Phase II extends the project from process-based parallelism in C to thread-based parallelism in Java.

This phase focuses on modifying the program, benchmarking multiple thread counts, and explaining how and why performance changes across configurations.


Phase II Objectives

  • Java Implementation


    Build and explain a Java program that computes the sum of cubes of array elements.

  • Thread-Based Parallelism


    Split the array across multiple worker threads and combine their partial results into one final sum.

  • Performance Measurement


    Measure runtime for the required configurations: 1, 2, 4, 6, and 8 threads.

  • Scaling Analysis


    Compare execution time, speedup, and percentage improvement against the single-thread baseline.

  • Explanatory Reporting


    Document not just the final numbers, but also what the code does and why the results behaved that way.


Scope Of Work

  • Targeted Program Changes


    The work centers on adapting the Java code for the required cube computation and benchmarking different thread counts.

  • Controlled Work Distribution


    The array is divided into contiguous ranges so each thread handles a separate portion of the input data.
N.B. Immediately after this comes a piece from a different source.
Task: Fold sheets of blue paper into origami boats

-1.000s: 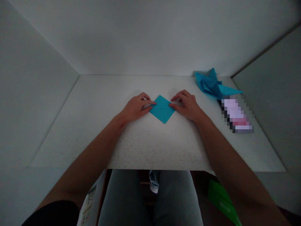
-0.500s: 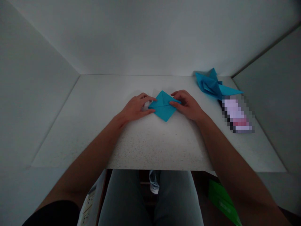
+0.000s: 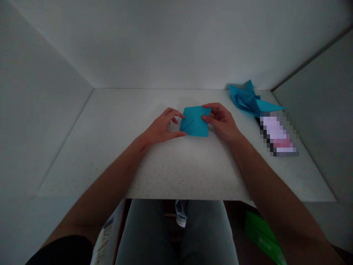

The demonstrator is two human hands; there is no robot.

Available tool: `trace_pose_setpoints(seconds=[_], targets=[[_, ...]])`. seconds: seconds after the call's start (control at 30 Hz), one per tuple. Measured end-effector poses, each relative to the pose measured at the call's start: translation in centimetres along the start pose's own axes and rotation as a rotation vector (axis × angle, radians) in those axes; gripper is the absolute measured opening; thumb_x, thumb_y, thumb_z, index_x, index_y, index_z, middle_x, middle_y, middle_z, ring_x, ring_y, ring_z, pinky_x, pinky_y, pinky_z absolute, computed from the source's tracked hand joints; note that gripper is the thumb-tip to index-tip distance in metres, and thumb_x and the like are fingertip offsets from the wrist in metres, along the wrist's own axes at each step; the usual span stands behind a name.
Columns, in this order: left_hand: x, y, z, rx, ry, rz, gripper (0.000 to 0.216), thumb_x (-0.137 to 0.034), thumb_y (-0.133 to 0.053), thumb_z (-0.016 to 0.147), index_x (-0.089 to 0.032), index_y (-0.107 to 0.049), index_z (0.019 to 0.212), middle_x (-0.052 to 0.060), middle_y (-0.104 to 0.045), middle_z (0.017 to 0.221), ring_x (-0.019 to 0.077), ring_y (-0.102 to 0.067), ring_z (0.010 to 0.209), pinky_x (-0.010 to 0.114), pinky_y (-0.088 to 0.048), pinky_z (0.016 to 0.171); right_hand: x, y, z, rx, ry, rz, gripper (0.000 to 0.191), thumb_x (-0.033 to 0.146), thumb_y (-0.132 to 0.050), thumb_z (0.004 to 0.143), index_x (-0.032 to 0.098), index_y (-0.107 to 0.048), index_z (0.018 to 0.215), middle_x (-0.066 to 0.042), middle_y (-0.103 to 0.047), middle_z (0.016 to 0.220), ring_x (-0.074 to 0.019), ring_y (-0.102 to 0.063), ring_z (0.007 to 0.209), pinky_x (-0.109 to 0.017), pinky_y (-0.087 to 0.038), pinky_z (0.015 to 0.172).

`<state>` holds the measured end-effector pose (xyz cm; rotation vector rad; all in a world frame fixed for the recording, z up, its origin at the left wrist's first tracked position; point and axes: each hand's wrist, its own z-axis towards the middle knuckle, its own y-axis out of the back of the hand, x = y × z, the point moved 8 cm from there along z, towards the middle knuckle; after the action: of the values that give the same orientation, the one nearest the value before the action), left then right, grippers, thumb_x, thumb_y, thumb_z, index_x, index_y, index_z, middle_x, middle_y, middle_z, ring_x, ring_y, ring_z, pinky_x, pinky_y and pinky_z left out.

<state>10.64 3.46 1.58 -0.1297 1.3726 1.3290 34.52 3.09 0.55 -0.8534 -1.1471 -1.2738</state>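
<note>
A folded square of blue paper (image 3: 197, 123) is held between my two hands above the middle of the white table. One slanting edge of a fold shows on its left half. My left hand (image 3: 165, 127) holds the paper's left side, its index fingertip at the upper left and its thumb along the lower left corner. At the upper right corner, my right hand (image 3: 220, 119) pinches the paper, thumb on the near face and fingers partly hidden behind it.
A blue folded-paper figure (image 3: 248, 99) with pointed ends lies at the back right. Beside it is a phone (image 3: 278, 134) with a blurred screen. White walls stand behind and on the sides of the table (image 3: 179, 176). Something green (image 3: 261, 235) shows below the table's front edge.
The paper has turned from a diamond position to a roughly square-on one, and its fold line now slants. My right hand has shifted slightly to the right, still pinching a corner.
</note>
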Motion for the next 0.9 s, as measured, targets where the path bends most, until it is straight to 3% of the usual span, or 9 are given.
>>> trace_pose_setpoints(seconds=[0.1,0.23,0.4,0.47,0.6,0.7,0.8,0.9], targets=[[-0.1,-0.3,-0.2,-0.042,-0.018,-0.086,0.086,-0.069,-0.097,0.08,-0.029,-0.062,0.148,0.019,-0.054,0.162,0.0273,-0.072,0.121,0.047,-0.065,0.104,0.0,-0.4,-0.1,0.022,0.003,0.028,0.057,0.067,-0.096,0.083,0.034,-0.074,0.125,-0.005,-0.079,0.117,-0.0251,-0.078,0.105,-0.041,-0.07,0.088],[-0.7,-0.8,-0.2,-0.062,-0.019,-0.171,0.102,-0.072,-0.098,0.077,-0.033,-0.052,0.159,0.022,-0.043,0.173,0.0399,-0.055,0.153,0.05,-0.065,0.106,-0.1,-1.3,-0.3,0.068,0.003,0.04,0.06,0.066,-0.095,0.085,0.036,-0.072,0.131,-0.005,-0.077,0.128,-0.0232,-0.079,0.105,-0.037,-0.071,0.085],[-0.4,-1.4,-0.1,-0.017,0.003,-0.225,0.09,-0.069,-0.1,0.076,-0.032,-0.065,0.15,0.02,-0.037,0.174,0.035,-0.065,0.138,0.042,-0.069,0.09,0.1,-1.7,-0.6,0.09,-0.014,0.054,0.067,0.061,-0.098,0.084,0.038,-0.069,0.14,-0.005,-0.076,0.134,-0.0214,-0.08,0.105,-0.036,-0.072,0.091],[-0.2,-1.4,-0.2,0.003,0.005,-0.198,0.086,-0.068,-0.101,0.076,-0.031,-0.07,0.148,0.02,-0.036,0.174,0.0346,-0.066,0.136,0.043,-0.07,0.09,0.3,-1.7,-0.7,0.098,-0.015,0.066,0.064,0.059,-0.098,0.084,0.037,-0.071,0.138,-0.005,-0.077,0.136,-0.0213,-0.08,0.104,-0.037,-0.073,0.091],[-0.4,-1.3,-0.2,0.048,-0.023,-0.137,0.086,-0.068,-0.099,0.079,-0.033,-0.072,0.152,0.019,-0.041,0.171,0.0405,-0.055,0.153,0.054,-0.065,0.111,0.2,-2.0,-0.8,0.128,-0.047,0.057,0.057,0.06,-0.097,0.086,0.033,-0.076,0.132,-0.005,-0.082,0.124,-0.0215,-0.079,0.093,-0.038,-0.073,0.08],[-0.9,-1.4,-0.1,0.103,-0.04,-0.125,0.079,-0.064,-0.094,0.087,-0.033,-0.07,0.156,0.018,-0.051,0.165,0.0393,-0.054,0.156,0.057,-0.057,0.123,0.1,-1.7,-0.6,0.089,-0.022,0.06,0.054,0.06,-0.1,0.082,0.03,-0.079,0.122,-0.005,-0.083,0.117,-0.0213,-0.08,0.096,-0.037,-0.072,0.084],[-1.4,-1.5,0.1,0.149,-0.051,-0.14,0.066,-0.058,-0.084,0.097,-0.03,-0.071,0.156,0.017,-0.06,0.158,0.0354,-0.061,0.149,0.056,-0.052,0.128,0.1,-1.2,-0.5,0.045,0.004,0.086,0.05,0.054,-0.103,0.08,0.03,-0.08,0.118,-0.003,-0.082,0.11,-0.0198,-0.08,0.098,-0.035,-0.071,0.09],[-1.9,-1.7,0.2,0.173,-0.056,-0.179,0.059,-0.058,-0.08,0.1,-0.027,-0.074,0.15,0.016,-0.066,0.152,0.0331,-0.067,0.141,0.05,-0.056,0.123,0.2,-1.4,-0.6,0.069,0.007,0.14,0.053,0.048,-0.103,0.083,0.033,-0.078,0.128,-0.003,-0.083,0.116,-0.0193,-0.081,0.101,-0.034,-0.072,0.093]])
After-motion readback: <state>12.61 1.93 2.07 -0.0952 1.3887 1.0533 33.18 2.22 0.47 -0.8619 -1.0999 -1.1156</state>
  • Correctness Verification


    The threaded result is checked against a sequential baseline to confirm that performance measurements are still based on correct output.


Phase II Deliverables

  • Experimental Plan


    Controlled setup, timing method, and repeat policy.

    Open Plan

  • Structured Results


    Final averages, raw runs, graphs, and interpretation.

    Open Results

  • Standalone Report


    Full HTML and PDF report with methodology, analysis, and code appendix.

    Open Report

  • Work Log


    Team responsibilities and completion tracking.

    Open Work Log


Phase II Outcome

By completing Phase II, the project demonstrates:

  • A working Java multithreaded benchmark
  • Measured scaling behavior across five thread configurations
  • A clear comparison between overhead-limited and speedup-producing cases

These results build on Phase I by moving from process-based parallelism to a thread-based implementation with a more detailed performance analysis.